■ Task prompt ■
Would you repeat exactly the part of the listing below that runs from the line containing "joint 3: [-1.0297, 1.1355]" down to the line containing "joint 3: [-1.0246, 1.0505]", inclusive, and nothing else?

■ Data for analysis ■
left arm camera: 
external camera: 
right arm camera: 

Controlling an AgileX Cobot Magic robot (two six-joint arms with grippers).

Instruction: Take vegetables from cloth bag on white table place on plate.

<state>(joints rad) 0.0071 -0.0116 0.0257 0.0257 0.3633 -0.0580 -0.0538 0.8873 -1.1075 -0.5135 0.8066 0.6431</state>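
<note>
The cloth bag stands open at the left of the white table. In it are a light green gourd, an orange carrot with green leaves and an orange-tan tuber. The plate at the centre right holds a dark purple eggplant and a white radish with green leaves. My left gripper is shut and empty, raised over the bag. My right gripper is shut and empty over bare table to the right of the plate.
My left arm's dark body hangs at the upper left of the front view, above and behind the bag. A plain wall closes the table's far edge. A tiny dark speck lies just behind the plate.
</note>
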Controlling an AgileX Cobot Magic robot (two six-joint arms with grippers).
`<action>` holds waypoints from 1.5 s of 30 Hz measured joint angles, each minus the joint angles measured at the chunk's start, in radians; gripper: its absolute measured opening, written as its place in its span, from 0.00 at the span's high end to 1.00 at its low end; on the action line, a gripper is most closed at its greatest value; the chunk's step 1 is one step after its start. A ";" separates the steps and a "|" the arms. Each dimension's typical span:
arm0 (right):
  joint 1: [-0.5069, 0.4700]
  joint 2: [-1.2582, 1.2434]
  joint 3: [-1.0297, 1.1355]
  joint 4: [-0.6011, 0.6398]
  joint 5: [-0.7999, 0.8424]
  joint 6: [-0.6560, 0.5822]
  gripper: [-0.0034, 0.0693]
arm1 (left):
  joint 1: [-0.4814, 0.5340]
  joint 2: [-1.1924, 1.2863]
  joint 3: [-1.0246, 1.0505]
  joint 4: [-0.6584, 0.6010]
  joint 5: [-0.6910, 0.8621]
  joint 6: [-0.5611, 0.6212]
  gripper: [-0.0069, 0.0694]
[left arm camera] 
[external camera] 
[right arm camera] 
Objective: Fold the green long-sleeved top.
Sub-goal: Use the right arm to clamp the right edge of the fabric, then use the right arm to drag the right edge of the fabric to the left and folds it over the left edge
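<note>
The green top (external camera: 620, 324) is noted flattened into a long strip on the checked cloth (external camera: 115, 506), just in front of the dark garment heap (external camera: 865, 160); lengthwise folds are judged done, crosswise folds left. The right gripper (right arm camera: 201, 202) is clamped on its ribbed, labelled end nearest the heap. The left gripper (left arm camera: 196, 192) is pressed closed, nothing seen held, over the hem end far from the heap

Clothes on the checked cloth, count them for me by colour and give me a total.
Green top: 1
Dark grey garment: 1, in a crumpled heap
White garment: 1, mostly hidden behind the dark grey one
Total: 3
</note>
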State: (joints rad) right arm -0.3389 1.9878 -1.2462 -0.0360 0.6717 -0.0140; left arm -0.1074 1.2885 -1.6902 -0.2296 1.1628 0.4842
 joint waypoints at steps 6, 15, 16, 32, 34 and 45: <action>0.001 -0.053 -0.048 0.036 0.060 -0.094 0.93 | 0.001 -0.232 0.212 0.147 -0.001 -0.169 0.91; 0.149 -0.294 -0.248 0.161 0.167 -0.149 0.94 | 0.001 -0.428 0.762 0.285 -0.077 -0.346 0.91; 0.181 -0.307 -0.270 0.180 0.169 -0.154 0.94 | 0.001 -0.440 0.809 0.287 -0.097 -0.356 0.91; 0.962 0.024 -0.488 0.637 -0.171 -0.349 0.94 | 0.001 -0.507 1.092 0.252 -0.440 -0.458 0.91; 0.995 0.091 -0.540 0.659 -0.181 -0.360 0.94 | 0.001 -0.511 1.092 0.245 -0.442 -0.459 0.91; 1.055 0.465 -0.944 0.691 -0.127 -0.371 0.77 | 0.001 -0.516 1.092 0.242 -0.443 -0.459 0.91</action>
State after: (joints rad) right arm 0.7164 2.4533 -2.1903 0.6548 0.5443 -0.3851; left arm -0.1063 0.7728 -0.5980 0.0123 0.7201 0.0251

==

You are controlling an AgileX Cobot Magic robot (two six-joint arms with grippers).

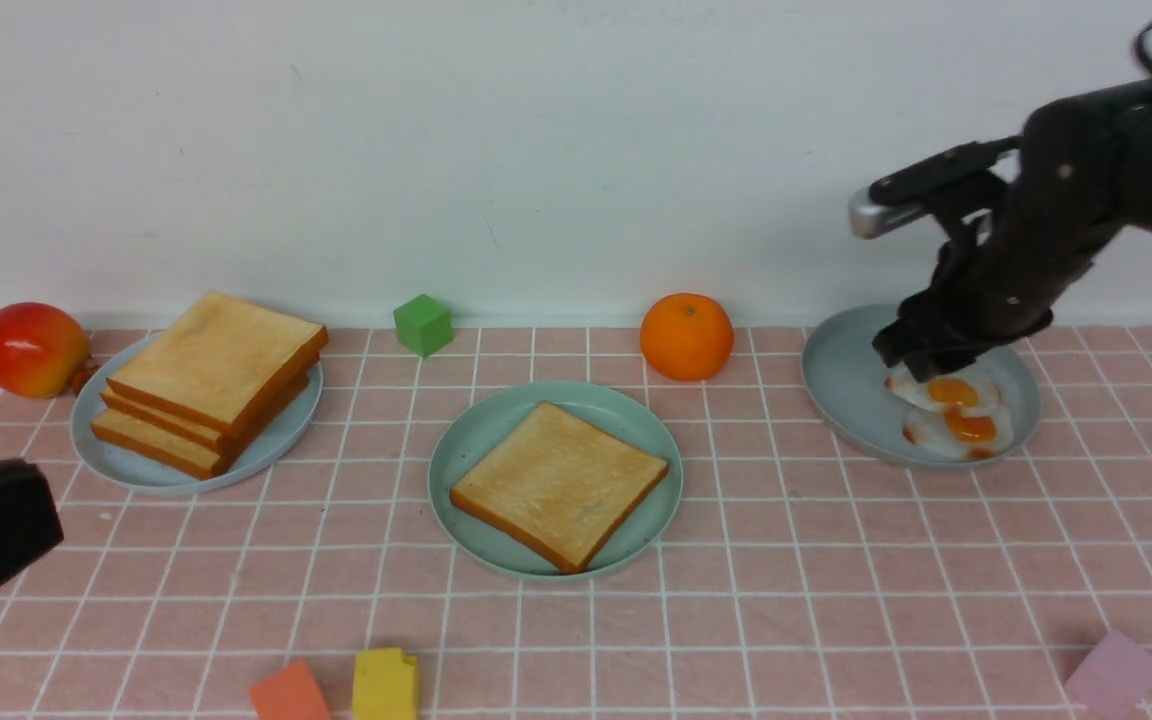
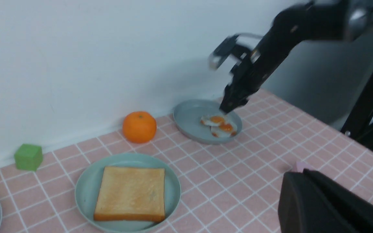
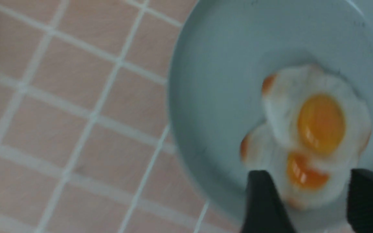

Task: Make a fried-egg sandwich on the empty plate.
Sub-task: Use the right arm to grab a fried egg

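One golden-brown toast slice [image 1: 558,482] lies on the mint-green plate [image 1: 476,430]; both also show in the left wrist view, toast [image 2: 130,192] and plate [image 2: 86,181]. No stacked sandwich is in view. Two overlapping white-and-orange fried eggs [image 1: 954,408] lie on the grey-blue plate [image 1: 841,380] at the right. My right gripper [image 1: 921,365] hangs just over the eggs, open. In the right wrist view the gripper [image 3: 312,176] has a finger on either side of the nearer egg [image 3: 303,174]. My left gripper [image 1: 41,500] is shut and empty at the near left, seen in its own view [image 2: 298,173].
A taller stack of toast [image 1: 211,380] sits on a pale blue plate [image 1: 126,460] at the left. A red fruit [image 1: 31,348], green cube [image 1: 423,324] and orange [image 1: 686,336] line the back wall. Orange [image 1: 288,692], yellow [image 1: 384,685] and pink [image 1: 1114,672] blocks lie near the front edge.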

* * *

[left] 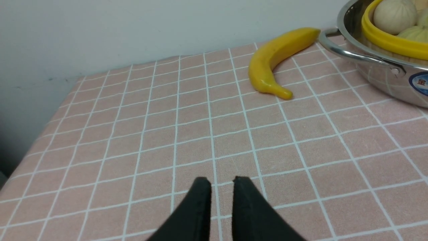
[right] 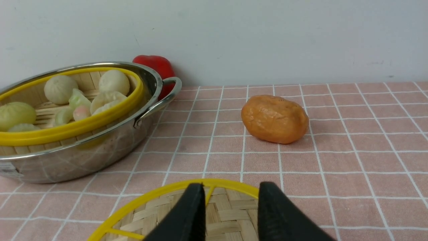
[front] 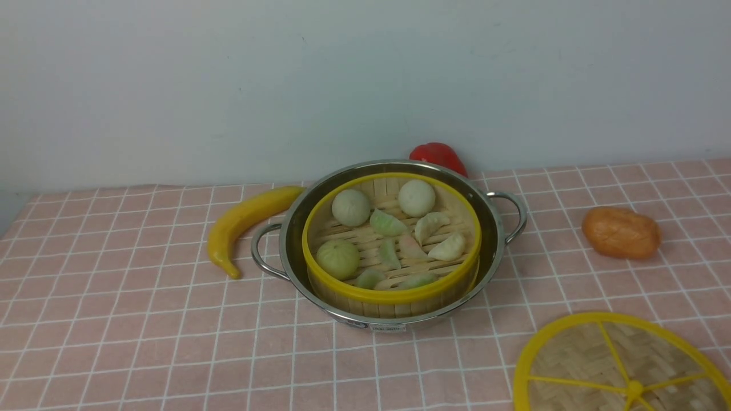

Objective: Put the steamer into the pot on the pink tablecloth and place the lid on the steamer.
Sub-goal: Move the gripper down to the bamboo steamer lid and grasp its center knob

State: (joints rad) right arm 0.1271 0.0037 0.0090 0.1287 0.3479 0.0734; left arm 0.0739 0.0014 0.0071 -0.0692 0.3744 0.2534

■ Solution for this exercise ■
  joint 3: [-1.0297, 1.1355]
  joint 4: [-0.6011, 0.6398]
  joint 5: [-0.7999, 0.8424]
  joint 6: [-0.6560, 0.5822]
  gripper: [-0.0034, 0.0693]
arm1 (left):
  joint 1: [-0.4814, 0.5340]
  joint 2: [-1.1924, 1.2863]
  joint 3: [-1.0246, 1.0505]

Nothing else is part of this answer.